(Excerpts from a dataset)
-=-=-

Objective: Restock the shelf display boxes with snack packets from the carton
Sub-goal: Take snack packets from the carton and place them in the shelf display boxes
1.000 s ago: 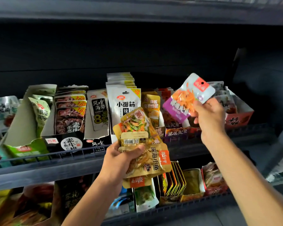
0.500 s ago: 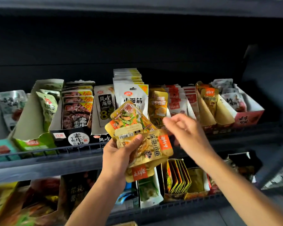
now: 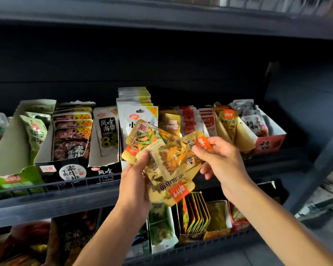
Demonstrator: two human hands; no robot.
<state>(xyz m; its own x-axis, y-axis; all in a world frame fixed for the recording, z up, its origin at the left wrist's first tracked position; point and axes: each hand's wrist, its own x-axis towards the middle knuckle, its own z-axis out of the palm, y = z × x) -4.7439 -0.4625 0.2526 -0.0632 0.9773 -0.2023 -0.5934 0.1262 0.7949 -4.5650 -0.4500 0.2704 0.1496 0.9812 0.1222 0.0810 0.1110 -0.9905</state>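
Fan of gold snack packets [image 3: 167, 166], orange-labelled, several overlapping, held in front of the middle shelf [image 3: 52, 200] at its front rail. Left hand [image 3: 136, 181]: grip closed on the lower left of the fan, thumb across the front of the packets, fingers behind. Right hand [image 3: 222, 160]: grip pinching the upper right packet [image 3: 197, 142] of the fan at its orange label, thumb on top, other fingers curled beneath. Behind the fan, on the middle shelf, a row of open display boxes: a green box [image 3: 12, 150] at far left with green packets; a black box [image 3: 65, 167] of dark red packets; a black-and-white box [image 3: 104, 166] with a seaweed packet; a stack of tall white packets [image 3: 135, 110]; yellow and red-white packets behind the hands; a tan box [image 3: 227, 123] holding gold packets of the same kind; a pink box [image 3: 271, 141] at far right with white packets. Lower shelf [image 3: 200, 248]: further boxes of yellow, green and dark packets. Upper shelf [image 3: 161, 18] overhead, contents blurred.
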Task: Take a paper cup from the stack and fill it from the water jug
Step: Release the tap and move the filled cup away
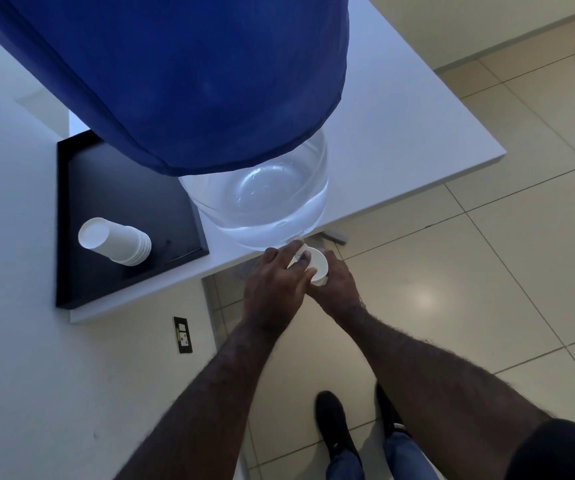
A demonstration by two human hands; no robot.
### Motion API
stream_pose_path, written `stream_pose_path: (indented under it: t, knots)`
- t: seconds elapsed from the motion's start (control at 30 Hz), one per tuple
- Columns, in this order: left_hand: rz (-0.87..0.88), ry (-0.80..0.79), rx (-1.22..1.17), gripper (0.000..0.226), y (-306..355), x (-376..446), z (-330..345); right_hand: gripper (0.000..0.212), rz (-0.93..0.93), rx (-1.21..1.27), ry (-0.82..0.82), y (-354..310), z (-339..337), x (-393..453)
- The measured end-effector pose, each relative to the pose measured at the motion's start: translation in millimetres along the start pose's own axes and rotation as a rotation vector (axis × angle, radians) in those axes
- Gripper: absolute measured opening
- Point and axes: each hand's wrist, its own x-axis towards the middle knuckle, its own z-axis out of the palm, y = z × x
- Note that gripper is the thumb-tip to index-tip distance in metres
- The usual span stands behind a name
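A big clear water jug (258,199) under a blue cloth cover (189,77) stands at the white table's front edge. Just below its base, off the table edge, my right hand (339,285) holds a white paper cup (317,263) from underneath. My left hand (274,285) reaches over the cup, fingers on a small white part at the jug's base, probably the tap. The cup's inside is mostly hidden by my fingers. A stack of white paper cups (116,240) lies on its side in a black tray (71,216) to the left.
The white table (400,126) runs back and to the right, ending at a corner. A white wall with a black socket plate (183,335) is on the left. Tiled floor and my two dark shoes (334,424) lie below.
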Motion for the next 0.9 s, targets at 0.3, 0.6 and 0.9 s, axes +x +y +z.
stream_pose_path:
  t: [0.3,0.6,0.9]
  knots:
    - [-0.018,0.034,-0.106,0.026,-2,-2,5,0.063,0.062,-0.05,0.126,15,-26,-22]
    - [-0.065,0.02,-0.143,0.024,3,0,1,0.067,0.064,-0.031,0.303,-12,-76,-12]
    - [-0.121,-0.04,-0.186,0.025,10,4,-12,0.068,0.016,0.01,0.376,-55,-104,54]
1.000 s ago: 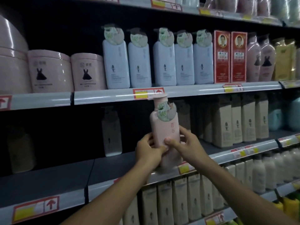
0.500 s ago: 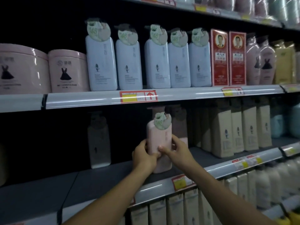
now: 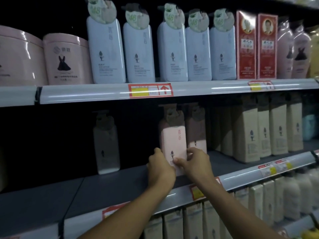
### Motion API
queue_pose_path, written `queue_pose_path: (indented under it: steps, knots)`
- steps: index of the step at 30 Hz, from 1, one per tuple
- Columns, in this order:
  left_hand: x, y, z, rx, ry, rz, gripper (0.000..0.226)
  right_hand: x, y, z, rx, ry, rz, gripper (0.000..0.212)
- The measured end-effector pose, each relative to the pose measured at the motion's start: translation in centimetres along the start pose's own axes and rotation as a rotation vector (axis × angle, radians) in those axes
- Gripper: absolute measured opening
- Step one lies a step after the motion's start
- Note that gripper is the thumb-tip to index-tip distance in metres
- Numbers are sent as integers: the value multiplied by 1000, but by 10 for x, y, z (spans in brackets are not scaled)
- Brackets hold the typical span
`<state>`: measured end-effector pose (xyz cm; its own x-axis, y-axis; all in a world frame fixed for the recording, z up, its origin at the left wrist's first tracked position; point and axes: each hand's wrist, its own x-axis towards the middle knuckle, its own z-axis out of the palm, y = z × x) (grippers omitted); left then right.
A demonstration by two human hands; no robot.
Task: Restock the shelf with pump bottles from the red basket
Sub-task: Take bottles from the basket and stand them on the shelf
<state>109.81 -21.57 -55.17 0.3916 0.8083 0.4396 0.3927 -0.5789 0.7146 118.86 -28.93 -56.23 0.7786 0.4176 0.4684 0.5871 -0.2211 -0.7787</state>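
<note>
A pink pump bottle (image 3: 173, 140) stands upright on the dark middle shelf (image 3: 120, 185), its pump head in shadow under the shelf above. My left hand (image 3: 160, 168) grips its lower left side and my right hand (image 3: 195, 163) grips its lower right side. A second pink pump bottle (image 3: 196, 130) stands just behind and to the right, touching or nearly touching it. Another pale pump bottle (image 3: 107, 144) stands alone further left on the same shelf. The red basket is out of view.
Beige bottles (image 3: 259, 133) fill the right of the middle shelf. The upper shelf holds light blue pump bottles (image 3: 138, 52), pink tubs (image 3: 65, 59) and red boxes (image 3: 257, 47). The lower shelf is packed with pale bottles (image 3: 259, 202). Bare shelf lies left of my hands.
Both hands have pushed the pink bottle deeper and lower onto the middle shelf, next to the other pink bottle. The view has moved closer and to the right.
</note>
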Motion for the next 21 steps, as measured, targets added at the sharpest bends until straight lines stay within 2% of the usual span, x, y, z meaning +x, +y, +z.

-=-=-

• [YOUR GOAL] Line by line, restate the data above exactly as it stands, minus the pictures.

• [EXPECTED OUTPUT]
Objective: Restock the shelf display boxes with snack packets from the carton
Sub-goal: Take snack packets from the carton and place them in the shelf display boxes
1.000 s ago: 
0.500 s ago: 
now: 
Demonstrator: two human hands; no robot.
<state>(xyz m; its own x-axis, y-axis; all in a world frame fixed for the recording, z up, its origin at the left wrist's first tracked position; point and axes: each hand's wrist, its own x-axis towards the middle knuckle, its own z-axis out of the palm, y = z × x) -4.7439 -0.4625 0.2526 -0.0632 0.9773 -0.2023 -0.5934 0.1262 0.7949 -4.5650 -0.4500 0.2704 0.1496 0.9812 0.1222 0.0810 0.1110 -0.9905</state>
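Fan of gold snack packets [image 3: 167, 166], orange-labelled, several overlapping, held in front of the middle shelf [image 3: 52, 200] at its front rail. Left hand [image 3: 136, 181]: grip closed on the lower left of the fan, thumb across the front of the packets, fingers behind. Right hand [image 3: 222, 160]: grip pinching the upper right packet [image 3: 197, 142] of the fan at its orange label, thumb on top, other fingers curled beneath. Behind the fan, on the middle shelf, a row of open display boxes: a green box [image 3: 12, 150] at far left with green packets; a black box [image 3: 65, 167] of dark red packets; a black-and-white box [image 3: 104, 166] with a seaweed packet; a stack of tall white packets [image 3: 135, 110]; yellow and red-white packets behind the hands; a tan box [image 3: 227, 123] holding gold packets of the same kind; a pink box [image 3: 271, 141] at far right with white packets. Lower shelf [image 3: 200, 248]: further boxes of yellow, green and dark packets. Upper shelf [image 3: 161, 18] overhead, contents blurred.
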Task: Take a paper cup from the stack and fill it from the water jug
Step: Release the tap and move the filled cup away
A demonstration by two human hands; no robot.
### Motion API
stream_pose_path, written `stream_pose_path: (indented under it: t, knots)`
- t: seconds elapsed from the motion's start (control at 30 Hz), one per tuple
- Columns, in this order: left_hand: rz (-0.87..0.88), ry (-0.80..0.79), rx (-1.22..1.17), gripper (0.000..0.226), y (-306..355), x (-376..446), z (-330..345); right_hand: gripper (0.000..0.212), rz (-0.93..0.93), rx (-1.21..1.27), ry (-0.82..0.82), y (-354..310), z (-339..337), x (-393..453)
- The measured end-effector pose, each relative to the pose measured at the motion's start: translation in millimetres along the start pose's own axes and rotation as a rotation vector (axis × angle, radians) in those axes
- Gripper: absolute measured opening
- Point and axes: each hand's wrist, its own x-axis towards the middle knuckle, its own z-axis out of the palm, y = z × x
- Note that gripper is the thumb-tip to index-tip distance in metres
- The usual span stands behind a name
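A big clear water jug (258,199) under a blue cloth cover (189,77) stands at the white table's front edge. Just below its base, off the table edge, my right hand (339,285) holds a white paper cup (317,263) from underneath. My left hand (274,285) reaches over the cup, fingers on a small white part at the jug's base, probably the tap. The cup's inside is mostly hidden by my fingers. A stack of white paper cups (116,240) lies on its side in a black tray (71,216) to the left.
The white table (400,126) runs back and to the right, ending at a corner. A white wall with a black socket plate (183,335) is on the left. Tiled floor and my two dark shoes (334,424) lie below.
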Motion for the next 0.9 s, targets at 0.3, 0.6 and 0.9 s, axes +x +y +z.
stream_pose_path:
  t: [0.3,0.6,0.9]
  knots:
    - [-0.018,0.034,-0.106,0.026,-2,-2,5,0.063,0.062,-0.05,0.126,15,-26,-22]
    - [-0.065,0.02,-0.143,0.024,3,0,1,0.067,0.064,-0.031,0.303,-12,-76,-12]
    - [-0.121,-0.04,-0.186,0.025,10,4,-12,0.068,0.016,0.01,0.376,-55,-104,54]
1.000 s ago: 
0.500 s ago: 
now: 
### Motion API
queue_pose_path, written `queue_pose_path: (indented under it: steps, knots)`
- steps: index of the step at 30 Hz, from 1, one per tuple
- Columns, in this order:
  left_hand: x, y, z, rx, ry, rz, gripper (0.000..0.226)
  right_hand: x, y, z, rx, ry, rz, gripper (0.000..0.212)
- The measured end-effector pose, each relative to the pose measured at the motion's start: translation in centimetres along the start pose's own axes and rotation as a rotation vector (axis × angle, radians) in those axes
- Gripper: absolute measured opening
- Step one lies a step after the motion's start
- Note that gripper is the thumb-tip to index-tip distance in metres
- Numbers are sent as integers: the value multiplied by 1000, but by 10 for x, y, z (spans in brackets are not scaled)
- Brackets hold the typical span
`<state>`: measured end-effector pose (xyz cm; its own x-axis, y-axis; all in a world frame fixed for the recording, z up, its origin at the left wrist's first tracked position; point and axes: each hand's wrist, its own x-axis towards the middle knuckle, its own z-axis out of the palm, y = z × x) (grippers omitted); left then right.
A demonstration by two human hands; no robot.
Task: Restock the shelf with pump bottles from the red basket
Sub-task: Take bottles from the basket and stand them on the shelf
<state>109.81 -21.57 -55.17 0.3916 0.8083 0.4396 0.3927 -0.5789 0.7146 118.86 -28.93 -56.23 0.7786 0.4176 0.4684 0.5871 -0.2211 -0.7787</state>
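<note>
A pink pump bottle (image 3: 173, 140) stands upright on the dark middle shelf (image 3: 120, 185), its pump head in shadow under the shelf above. My left hand (image 3: 160, 168) grips its lower left side and my right hand (image 3: 195, 163) grips its lower right side. A second pink pump bottle (image 3: 196, 130) stands just behind and to the right, touching or nearly touching it. Another pale pump bottle (image 3: 107, 144) stands alone further left on the same shelf. The red basket is out of view.
Beige bottles (image 3: 259, 133) fill the right of the middle shelf. The upper shelf holds light blue pump bottles (image 3: 138, 52), pink tubs (image 3: 65, 59) and red boxes (image 3: 257, 47). The lower shelf is packed with pale bottles (image 3: 259, 202). Bare shelf lies left of my hands.
Both hands have pushed the pink bottle deeper and lower onto the middle shelf, next to the other pink bottle. The view has moved closer and to the right.
</note>
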Motion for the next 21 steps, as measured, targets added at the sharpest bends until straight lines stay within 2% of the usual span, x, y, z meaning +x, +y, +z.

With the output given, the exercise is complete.